If a country hits the mathematical threshold, set based on scientific evidence of high risk of contamination, the country must be on the high-risk list. This is to avoid having to chose between countries on the basis of more subjective elements.
The preconception that the country-wide ratio would reflect adequately the prevailing risk for persons returning to Switzerland from such countries is therefore very difficult to correct. One would need to persuade the government to introduce some flexibility.
But, by doing so, the government would immediately expose itself to pressure from big trading partners to be removed from the list, despite obvious Covid-19 risks.
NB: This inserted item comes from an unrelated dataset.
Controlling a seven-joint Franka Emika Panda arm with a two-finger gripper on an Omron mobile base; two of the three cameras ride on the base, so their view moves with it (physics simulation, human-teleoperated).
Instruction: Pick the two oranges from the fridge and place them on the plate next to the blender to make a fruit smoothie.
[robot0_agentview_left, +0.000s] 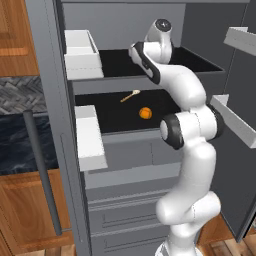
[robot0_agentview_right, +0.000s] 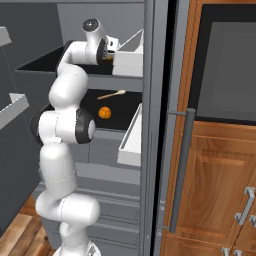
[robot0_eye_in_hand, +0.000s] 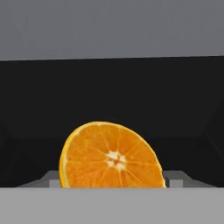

This example highlights the need for the WHO to get its member countries to agree on what minimal data to collect, how to collect it and how to categorize it, to make the basic data comparable across the globe, taking into account the different capabilities of the various countries. It illustrates also the need for the various countries to improve the way they collect the relevant data, to have a common set of figures, to which more information could then be added by each country, as needed for domestic purposes.
This would help remove some erroneous preconceptions or even misconceptions. Such an approach would fit perfectly with the Swiss, Chinese, and Singaporean policy of strengthening the international organisations as much as possible. In the meantime, the only thing that a lawyer can do, is to call his government’s attention to the obviously erroneous results to which the present ordinance leads, in the hope that the government will find a way to correct its approach. This is critical to reopening the international air travel across the globe. The Swiss ambassador in Singapore has confirmed that he has personally done the utmost to contribute to facilitated travel between Switzerland and Singapore! Let me thank him here, as lawyer, for his efforts to correct misconceptions at the state level!